We present Flinch, a fully differentiable and high-performance framework for field-level inference on angular maps, developed to improve the flexibility and scalability of current methodologies. Flinch is integrated with differentiable cosmology tools, allowing gradients to propagate from individual map pixels directly to the underlying cosmological parameters. This architecture allows cosmological inference to be carried out directly from the map itself, bypassing the need to specify a likelihood for intermediate summary statistics. Using simulated, masked CMB temperature maps, we validate our pipeline by reconstructing both maps and angular power spectra, and we perform cosmological parameter inference with competitive precision. In comparison with the standard pseudo-$C_\ell$ approach, Flinch delivers substantially tighter constraints, with error bars reduced by up to 40%. Among the gradient-based samplers routinely employed in field-level analyses, we further show that MicroCanonical Langevin Monte Carlo provides orders-of-magnitude improvements in sampling efficiency over currently employed Hamiltonian Monte Carlo samplers, greatly reducing computational expense.

Figures (11)

• Figure 1: Pictorial representation for our Bayesian hierarchical models. Left: baseline model following Loureiro_2023. A prior on the angular power spectra, $\pi(\mathbf{C})$, specifies the statistics of the latent field. Given these spectra, latent spherical-harmonic coefficients $\mathbf{a}$ are drawn from a zero-mean Gaussian with covariance set by $\mathbf{C}$. The observed data $\mathbf{d}$ are then generated from the likelihood $\mathcal{L}(\mathbf{d}|\mathbf{a},\mathbf{N})$, which combines the latent field with an additive noise component described by the covariance $\mathbf{N}$. Right: extended model introducing parameter vectors $\boldsymbol{\theta}$ with prior $\pi(\boldsymbol{\theta})$. The power spectra are no longer free variables but are tied to the parameters through the deterministic mapping $\mathbf{C}(\boldsymbol{\theta})$, implemented by a Dirac constraint. This reparameterization shifts the prior information from $\mathbf{C}$ to $\boldsymbol{\theta}$ while leaving the latent field layer $\mathbf{a}$ and the likelihood unchanged, enabling direct inference of the parameters from the data within the same generative structure.
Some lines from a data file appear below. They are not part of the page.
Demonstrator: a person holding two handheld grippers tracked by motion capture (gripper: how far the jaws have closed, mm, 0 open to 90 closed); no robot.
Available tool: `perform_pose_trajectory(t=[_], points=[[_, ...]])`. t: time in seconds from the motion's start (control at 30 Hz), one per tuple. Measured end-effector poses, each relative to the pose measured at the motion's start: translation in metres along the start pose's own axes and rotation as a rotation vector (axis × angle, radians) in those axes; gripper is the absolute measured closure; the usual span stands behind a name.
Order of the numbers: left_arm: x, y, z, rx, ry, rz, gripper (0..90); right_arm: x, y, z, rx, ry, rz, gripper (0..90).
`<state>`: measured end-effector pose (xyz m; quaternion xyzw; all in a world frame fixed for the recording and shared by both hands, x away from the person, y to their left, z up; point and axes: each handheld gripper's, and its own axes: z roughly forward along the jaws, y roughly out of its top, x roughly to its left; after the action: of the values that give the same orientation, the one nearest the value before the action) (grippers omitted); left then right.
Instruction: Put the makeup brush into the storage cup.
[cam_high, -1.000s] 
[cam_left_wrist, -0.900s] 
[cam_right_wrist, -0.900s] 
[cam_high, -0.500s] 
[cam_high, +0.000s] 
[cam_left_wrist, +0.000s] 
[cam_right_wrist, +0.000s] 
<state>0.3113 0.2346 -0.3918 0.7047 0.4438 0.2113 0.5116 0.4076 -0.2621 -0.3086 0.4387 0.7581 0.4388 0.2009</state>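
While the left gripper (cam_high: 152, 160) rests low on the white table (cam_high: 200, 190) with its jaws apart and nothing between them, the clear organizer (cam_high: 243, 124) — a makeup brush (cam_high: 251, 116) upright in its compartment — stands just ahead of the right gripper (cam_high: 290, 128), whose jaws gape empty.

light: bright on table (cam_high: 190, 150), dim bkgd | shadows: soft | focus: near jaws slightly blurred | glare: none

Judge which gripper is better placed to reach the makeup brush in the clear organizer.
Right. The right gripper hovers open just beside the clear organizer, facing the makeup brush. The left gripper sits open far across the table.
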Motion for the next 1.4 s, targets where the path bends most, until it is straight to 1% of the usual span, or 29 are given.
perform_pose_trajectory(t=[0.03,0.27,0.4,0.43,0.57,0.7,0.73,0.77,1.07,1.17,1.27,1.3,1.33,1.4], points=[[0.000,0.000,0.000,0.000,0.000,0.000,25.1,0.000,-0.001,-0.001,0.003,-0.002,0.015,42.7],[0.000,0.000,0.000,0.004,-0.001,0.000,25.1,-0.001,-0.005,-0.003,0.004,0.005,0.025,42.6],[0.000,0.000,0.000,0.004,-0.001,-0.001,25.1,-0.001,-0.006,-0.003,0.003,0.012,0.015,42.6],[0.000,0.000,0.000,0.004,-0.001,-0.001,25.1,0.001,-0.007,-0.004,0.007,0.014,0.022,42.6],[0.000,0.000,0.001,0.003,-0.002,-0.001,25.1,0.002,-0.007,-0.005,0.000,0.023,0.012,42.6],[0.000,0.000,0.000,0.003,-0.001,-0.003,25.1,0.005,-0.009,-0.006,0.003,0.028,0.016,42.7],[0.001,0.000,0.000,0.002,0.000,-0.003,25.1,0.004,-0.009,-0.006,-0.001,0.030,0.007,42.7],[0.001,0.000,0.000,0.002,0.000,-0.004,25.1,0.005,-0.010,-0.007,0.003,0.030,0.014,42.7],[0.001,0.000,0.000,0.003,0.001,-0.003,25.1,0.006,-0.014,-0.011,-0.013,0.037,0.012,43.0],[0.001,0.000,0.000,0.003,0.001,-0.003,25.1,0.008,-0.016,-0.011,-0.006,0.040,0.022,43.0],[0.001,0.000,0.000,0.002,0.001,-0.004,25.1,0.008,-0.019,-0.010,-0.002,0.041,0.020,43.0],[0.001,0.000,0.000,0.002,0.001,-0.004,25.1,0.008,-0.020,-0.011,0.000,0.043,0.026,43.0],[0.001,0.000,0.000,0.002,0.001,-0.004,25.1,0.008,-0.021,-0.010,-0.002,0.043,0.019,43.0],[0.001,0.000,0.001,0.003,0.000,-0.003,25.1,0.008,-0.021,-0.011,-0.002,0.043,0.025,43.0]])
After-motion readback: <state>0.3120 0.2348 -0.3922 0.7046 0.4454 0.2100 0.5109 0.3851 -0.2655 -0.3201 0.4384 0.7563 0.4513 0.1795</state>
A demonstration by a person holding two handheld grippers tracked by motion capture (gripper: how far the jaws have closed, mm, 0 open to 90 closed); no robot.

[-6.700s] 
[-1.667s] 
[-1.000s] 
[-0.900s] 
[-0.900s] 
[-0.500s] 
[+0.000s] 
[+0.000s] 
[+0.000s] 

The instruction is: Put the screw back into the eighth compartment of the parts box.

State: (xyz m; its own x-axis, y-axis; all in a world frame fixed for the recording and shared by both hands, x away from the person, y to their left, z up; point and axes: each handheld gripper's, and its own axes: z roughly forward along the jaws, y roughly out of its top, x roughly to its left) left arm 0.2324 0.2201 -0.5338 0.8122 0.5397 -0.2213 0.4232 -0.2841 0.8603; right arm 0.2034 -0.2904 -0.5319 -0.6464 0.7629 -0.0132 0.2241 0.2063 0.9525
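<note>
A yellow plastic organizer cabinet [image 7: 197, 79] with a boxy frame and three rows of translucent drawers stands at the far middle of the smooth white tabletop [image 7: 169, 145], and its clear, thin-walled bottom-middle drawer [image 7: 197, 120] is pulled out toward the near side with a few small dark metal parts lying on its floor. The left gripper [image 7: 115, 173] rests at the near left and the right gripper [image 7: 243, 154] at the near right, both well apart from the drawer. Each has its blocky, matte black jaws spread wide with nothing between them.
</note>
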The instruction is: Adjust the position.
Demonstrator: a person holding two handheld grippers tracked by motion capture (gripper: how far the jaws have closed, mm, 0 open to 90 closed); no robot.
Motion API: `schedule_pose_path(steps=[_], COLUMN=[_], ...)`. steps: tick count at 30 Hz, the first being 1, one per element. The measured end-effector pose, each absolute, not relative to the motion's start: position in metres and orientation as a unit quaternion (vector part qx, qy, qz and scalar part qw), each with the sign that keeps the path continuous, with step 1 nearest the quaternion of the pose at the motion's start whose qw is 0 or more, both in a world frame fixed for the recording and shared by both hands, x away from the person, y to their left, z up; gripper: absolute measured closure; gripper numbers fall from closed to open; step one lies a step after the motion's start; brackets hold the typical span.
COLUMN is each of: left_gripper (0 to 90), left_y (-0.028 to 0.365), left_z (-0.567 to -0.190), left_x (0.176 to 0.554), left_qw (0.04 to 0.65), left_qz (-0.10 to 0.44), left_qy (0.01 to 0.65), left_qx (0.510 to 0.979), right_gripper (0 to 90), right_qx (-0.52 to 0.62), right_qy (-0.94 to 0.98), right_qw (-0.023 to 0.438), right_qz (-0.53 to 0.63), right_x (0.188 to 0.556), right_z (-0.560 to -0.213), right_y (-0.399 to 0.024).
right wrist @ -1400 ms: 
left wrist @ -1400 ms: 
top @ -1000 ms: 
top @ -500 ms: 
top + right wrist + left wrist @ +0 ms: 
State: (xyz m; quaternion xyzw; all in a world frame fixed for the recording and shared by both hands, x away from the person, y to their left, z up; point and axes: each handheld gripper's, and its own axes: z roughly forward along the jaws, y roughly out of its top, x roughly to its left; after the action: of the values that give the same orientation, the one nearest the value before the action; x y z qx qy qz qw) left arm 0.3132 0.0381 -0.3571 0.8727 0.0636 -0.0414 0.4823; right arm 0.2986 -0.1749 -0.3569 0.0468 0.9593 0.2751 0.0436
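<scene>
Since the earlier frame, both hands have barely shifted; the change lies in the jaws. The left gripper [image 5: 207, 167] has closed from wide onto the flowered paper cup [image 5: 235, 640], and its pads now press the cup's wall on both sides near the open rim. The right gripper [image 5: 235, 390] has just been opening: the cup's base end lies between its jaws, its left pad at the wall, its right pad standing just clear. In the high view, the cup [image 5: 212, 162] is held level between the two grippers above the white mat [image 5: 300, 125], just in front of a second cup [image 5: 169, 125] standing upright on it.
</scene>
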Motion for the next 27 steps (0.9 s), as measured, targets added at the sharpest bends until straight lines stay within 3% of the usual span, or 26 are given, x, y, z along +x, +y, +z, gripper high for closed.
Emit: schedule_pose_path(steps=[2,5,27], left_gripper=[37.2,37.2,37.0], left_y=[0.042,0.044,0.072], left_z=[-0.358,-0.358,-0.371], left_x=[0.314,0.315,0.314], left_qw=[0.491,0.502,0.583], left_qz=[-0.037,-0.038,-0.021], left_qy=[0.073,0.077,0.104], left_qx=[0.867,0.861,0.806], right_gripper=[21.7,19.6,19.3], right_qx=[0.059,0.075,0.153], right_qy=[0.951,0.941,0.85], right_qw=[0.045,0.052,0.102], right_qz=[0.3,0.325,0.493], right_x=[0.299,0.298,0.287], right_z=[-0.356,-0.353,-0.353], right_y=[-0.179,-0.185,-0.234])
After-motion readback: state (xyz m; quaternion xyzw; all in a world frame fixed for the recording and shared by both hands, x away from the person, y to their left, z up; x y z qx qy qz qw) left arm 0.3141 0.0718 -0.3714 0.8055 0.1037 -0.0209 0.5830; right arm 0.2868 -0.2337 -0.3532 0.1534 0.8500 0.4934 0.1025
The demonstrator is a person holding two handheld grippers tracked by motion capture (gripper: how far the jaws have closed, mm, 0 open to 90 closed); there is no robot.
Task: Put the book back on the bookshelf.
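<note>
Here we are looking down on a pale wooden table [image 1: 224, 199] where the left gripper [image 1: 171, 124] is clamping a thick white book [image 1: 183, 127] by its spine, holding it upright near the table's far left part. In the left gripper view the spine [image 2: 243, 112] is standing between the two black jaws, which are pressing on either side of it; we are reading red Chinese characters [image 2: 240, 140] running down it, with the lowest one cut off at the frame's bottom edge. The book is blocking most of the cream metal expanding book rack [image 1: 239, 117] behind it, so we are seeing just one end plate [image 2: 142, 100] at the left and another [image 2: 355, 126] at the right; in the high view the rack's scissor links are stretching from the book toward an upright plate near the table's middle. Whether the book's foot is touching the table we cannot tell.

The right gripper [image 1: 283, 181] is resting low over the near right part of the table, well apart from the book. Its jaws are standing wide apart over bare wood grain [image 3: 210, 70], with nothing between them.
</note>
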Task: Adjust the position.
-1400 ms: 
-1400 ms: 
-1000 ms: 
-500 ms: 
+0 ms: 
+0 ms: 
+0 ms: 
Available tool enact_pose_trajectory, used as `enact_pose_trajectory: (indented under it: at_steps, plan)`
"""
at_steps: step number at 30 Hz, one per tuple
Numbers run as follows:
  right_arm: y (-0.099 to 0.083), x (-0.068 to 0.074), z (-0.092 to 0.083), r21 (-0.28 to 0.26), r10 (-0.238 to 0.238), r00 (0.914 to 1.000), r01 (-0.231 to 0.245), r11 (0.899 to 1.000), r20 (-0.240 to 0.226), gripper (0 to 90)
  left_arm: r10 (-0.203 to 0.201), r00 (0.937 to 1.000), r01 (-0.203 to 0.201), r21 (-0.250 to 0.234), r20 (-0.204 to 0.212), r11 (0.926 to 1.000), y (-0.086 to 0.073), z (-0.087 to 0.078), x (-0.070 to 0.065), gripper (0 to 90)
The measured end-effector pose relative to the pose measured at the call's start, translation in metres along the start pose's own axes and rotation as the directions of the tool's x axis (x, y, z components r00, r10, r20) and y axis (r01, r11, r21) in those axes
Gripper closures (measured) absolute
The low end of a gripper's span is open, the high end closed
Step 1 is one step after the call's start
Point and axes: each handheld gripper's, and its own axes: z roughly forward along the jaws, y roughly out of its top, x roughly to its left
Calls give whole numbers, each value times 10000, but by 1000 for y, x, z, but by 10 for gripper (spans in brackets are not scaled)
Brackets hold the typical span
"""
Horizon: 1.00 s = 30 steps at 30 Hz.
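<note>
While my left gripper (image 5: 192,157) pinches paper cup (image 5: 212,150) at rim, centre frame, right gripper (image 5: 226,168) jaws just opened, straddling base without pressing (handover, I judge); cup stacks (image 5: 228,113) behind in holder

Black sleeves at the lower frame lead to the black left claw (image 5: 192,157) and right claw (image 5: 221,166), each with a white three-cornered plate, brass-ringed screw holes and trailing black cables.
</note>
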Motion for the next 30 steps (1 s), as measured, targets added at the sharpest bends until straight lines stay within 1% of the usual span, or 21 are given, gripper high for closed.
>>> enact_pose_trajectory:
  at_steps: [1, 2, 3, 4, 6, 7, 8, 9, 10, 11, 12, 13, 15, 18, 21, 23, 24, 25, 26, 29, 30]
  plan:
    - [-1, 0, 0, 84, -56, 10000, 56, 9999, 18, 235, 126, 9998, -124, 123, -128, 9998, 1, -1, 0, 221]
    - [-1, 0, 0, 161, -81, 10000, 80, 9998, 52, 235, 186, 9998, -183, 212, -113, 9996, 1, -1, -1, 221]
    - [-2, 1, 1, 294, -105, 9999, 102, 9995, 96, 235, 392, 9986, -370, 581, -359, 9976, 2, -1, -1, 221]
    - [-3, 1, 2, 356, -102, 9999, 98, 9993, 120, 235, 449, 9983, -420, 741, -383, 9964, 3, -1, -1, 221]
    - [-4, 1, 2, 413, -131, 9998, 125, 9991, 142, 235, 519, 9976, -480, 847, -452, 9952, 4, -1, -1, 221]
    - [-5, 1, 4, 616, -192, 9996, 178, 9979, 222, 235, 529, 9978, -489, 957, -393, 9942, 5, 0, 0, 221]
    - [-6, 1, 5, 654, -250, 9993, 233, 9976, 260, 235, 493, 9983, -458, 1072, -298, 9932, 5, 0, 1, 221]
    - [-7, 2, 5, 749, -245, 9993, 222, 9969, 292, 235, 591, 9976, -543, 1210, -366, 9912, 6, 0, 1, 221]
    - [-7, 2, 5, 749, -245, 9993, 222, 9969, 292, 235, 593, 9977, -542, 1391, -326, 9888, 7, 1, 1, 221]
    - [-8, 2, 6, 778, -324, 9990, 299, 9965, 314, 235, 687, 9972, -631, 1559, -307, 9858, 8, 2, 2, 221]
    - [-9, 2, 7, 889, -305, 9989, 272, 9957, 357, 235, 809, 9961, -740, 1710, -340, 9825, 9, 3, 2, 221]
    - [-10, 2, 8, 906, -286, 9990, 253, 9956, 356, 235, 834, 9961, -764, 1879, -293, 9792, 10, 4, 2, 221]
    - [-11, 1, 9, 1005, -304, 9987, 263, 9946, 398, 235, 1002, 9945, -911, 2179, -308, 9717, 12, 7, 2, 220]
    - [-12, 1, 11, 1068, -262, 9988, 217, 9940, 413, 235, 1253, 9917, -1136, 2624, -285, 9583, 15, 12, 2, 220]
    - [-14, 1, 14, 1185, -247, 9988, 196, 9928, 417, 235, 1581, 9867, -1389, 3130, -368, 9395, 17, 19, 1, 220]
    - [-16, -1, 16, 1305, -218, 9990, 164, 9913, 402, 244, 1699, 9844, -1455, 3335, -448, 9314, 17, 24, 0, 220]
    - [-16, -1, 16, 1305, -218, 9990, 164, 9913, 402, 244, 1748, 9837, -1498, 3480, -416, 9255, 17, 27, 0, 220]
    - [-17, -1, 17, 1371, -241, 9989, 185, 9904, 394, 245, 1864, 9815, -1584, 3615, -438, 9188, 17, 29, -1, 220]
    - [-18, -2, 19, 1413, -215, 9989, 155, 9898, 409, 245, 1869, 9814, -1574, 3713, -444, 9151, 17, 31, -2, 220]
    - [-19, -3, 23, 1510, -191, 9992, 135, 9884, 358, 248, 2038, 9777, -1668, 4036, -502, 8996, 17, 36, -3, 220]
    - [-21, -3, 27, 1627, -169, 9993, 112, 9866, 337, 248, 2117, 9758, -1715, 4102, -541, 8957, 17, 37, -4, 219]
• Figure 2: Example of an adjoint-aware wrapper for a spherical-harmonic transform. The forward pass converts a set of harmonic coefficients alm into a map, while the pullback reconstructs the gradient in harmonic space by reusing the same routine and applying the parity fix for the highest modes. This illustrates how AD support can be added with only a few lines of code, once the mathematical rules are derived.
• Figure 3: Reconstruction of a masked, noisy field. Panels: (a) fiducial noiseless map; for each reconstruction method, we show the mean map and the per‑pixel standard deviation: HMC (c–d), NUTS (e–f), and MCLMC (g–h). All maps share the same color scale. The uncertainty panels highlight higher variance within the masked region, while the mean reconstructions recover the large-scale structure beneath the mask.
• Figure 4: Pixel residuals normalized by the recovered per-pixel uncertainty. For NUTS and MCLMC, the residual distributions nearly perfectly overlap a standard normal ($\mu=0$, $\sigma^2=1$), consistent with their high degree of convergence. In contrast, HMC shows a slight deviation from this behavior, reflecting its comparatively weaker convergence.
• Figure 5: Power spectrum comparison. The dashed curve shows the underlying input (fiducial) theory, while the markers display the reconstructed spectra with their $3\sigma$ standard deviations. The lower panel reports residuals normalized by their corresponding standard deviations, highlighting consistency with the fiducial model across scales. For clarity, we rebinned the entire $C_\ell$'s range so that each bin contains 11 multipoles.